Tuesday May 14, 2024

39th Rovaniemi Week slated for Sept 2-8

City consists of urban,rural areas,multicultural inhabitants

Published : 28 Aug 2019, 21:20

Updated : 28 Aug 2019, 21:24

  DF Report
Rovaniemi City Hall. DF file photo.

“Kotikulmilla”, (city districts and its outskirts’) is the theme of the upcoming 39th Rovaniemi Week slated for September 2 to September 8.

The city of Rovaniemi has a land area of 7,581,51 square kilometres where a total of 62,922 people including 1,559 foreigners live in the seven districts, 15 suburbs and 49 outlying villages.

Most of the people live in the city centre and the adjoining areas while some do live in the nearby rural areas, said statistics and city officials.

“About 12% of the inhabitants live in countryside or villages and 88% live within 10 kilometres from the city centre,” City of Rovaniemi International Relations Director Tuula Rintala-Gardin told the Daily Finland.

Of the Rovaniemi residents 60,524 people speak native Finnish language while 128 speak Swedish, 180 Sami and 2102 different foreign languages.

From pre-historic times one settlement after another set up camp in Rovaniemi. In recorded history this chain of settlement goes back to the Stone Age. At around 750-530 B.C, Rovaniemi saw the advent of agriculture in the form of periodic clearance of new land for agriculture and slash-and-burn cultivation. Meanwhile, the artefacts found in the area suggest that an increasing number of travellers from Karelia in the east, Häme in the south and the Arctic Ocean coast in the north arrived here at around 500 A.D. onwards.

One cannot talk about the people of Rovaniemi until the time when the area was first given its name. The oldest surviving instance of the name in writing dates from 7th September 1453 when the bailiff of Ostrobothnia confirmed a transfer of land between the farms of Korkalo and Rovaniemi, although the name must have been in existence much earlier.

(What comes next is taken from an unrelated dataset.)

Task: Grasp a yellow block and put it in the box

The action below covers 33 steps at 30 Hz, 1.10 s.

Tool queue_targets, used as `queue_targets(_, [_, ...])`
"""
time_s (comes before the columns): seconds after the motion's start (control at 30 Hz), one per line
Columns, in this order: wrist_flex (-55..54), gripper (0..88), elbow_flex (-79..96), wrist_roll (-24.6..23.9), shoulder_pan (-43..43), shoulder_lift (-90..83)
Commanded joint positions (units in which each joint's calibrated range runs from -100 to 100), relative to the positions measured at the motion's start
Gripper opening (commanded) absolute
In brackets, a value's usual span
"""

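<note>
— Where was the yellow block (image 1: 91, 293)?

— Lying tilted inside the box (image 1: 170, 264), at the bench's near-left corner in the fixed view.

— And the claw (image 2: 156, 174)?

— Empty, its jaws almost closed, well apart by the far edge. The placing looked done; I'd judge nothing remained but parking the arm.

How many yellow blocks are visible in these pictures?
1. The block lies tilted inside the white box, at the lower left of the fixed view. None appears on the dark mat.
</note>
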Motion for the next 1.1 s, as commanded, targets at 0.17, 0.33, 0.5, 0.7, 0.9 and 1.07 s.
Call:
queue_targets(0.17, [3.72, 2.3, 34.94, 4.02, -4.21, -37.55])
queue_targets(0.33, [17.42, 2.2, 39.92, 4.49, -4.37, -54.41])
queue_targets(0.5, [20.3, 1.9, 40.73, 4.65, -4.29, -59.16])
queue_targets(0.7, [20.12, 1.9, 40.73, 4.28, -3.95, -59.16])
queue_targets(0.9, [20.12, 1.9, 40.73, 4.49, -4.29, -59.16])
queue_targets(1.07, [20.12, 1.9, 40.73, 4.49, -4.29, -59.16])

Most experts relate the name Rovaniemi to be of Lappish origin, as ‘roavve’ in Saami denotes a forested ridge or hill or the site of an old forest fire. In the dialects of southern Lapland, however, ‘rova’ means a heap of stones, a rock or group of rocks in a stretch of rapids, or even a sauna stove.

Rovaniemi was initially a district detached from Kemi in 1785 and it then got its own municipal administration in 1867. Rovaniemi Market Town was established in 1929 and the City of Rovaniemi in 1960. Finally, the town of Rovaniemi and the rural municipality of Rovaniemi merged on January 1, 2006 to form the present-day Rovaniemi.

“Rovaniemi and the surrounding rural municipality of Rovaniemi merged into one municipality on 01.01.2006. The reason for this merger was in many ways economic, since the population was in decline,” said Tuula Rintala-Gardin.

She also informed that after the merger, up till now, the population has grown +5%, number of employed +7%, number of companies +37% and GDP/person +37%.

According to the above figures, the merger has proved auspicious.